I have drawn the doctrine of the Immaculate Conception as an immediate inference, from the primitive doctrine that Mary is the Second Eve. The argument seems to me conclusive, and, if it has not been universally taken as such, this has come to pass because there has not been a clear understanding among Catholics what exactly was meant by the “Immaculate Conception.” To many it seemed to imply that the Blessed Virgin did not die in Adam, that she did not come under the penalty of the fall, that she was not redeemed, that she was conceived in some way inconsistent with the verse in the “Miserere” Psalm.

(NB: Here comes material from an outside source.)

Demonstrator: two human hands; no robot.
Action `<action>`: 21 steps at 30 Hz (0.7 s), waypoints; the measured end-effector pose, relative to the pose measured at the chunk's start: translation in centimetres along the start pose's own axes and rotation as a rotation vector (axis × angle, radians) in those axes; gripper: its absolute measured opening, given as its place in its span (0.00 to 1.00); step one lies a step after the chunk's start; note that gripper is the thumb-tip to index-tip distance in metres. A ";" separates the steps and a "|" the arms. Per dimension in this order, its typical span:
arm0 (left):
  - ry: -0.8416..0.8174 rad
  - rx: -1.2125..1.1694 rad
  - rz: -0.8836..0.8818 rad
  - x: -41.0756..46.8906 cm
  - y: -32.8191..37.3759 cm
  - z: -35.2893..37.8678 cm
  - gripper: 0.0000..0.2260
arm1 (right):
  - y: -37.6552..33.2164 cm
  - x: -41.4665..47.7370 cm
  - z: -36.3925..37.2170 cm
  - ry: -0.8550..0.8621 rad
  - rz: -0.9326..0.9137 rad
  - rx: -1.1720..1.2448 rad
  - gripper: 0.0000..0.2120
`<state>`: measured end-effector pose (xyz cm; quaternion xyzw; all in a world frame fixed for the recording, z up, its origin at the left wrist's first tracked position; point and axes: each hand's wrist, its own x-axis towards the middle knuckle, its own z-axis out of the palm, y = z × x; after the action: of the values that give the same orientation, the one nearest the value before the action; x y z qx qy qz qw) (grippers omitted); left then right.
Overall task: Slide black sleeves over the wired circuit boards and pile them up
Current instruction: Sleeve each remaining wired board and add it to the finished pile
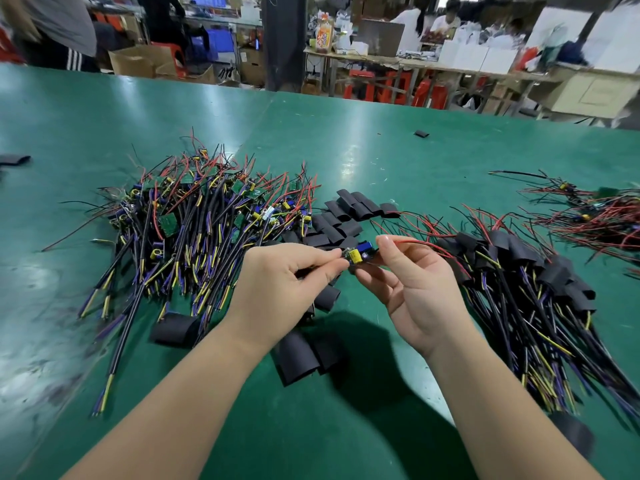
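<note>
Where the board sits: circuit board (358,255) is held up between both hands, above the worktop (381,161) at mid-width, closer to the near edge than the far one.
Left hand: left hand (277,275) has thumb and forefinger pinched on the board's left end, other fingers curled in. The black cable runs back under the palm.
Right hand: right hand (415,285) is palm up, thumb on top where the red leads (426,244) leave the board, fingers curled underneath it.
Board axis: long axis lies roughly left-right, parallel to the near edge. Blue and yellow components face up, and the red leads trail toward the right edge.
Sleeve on board: none over the components. There's a dark bit under the board at the right fingertips, can't tell if it's a sleeve.
Loose sleeves: loose sleeves (346,216) are scattered just beyond the hands, toward the far edge. The nearest sleeve (327,297) lies just under the left hand, on the near-edge side.
Bare pile: bare pile (194,223) of unsleeved boards sits toward the left edge, close to the left hand.
Done pile: done pile (519,268) of sleeved boards sits toward the right edge, just beside the right hand, cables fanning to the near right corner.
Next move (my read): the sleeve has to travel along that left-right axis, fed on over a lead end. Left hand is nearer the spare sleeve, right hand nearer the done pile.
Risk: the tall capacitor may snag the sleeve mouth.
</note>
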<state>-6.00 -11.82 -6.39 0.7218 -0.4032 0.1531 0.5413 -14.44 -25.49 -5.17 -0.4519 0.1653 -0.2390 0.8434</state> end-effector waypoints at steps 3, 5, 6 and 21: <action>-0.057 -0.055 -0.139 0.2 -0.4 -0.4 0.06 | 0.1 -0.2 0.2 -0.087 -0.057 -0.039 0.03; -0.140 0.034 -0.052 0.3 -0.4 -0.8 0.09 | 0.3 -0.2 0.4 -0.098 -0.082 -0.049 0.04; -0.188 0.093 0.006 0.3 -0.2 -0.9 0.10 | 0.2 -0.2 0.5 -0.097 -0.092 -0.045 0.03; -0.033 0.308 -0.203 1.4 -2.8 -2.7 0.10 | 4.0 -2.8 1.6 -0.705 -0.500 -1.795 0.27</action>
<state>-2.43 -9.70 -6.36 0.8355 -0.3089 0.1460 0.4303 -14.94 -20.95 -7.53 -0.9893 -0.0752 -0.0484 0.1155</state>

I cannot believe that the doctrine of the Immaculate Conception would have ever been opposed if controversy had in earlier days so clarified the subject as to make it plain to all that the doctrine meant nothing else than that in fact, in her case, the general sentence on mankind was not carried out; and that (this exemption was granted) by means of the indwelling in her of divine grace from the first moment of her being (and this is all the decree of 1854 has declared). An instinctive sentiment has led Christians jealously to put the Blessed Mary aside when sin comes into discussion. This is expressed in the well-known words of St. Augustine, All have sinned “except the Holy Virgin Mary, concerning whom, for the honor of the Lord, I wish no question to be raised at all, when we are treating of sins.” These words, whatever St. Augustine’s actual occasion of using them, certainly, in the spirit which they breathe, are well adapted to convey the notion that, though her parents had no privilege beyond other parents, she did not personally have any part in sin whatever.

This article was excerpted from “Letter to Rev. E. B. Pusey” in Difficulties of Anglicans, London, 1920, Vol. II, pp. 44-50, as found in Mystical Rose, ed. Joseph Regina, Scepter, 1996.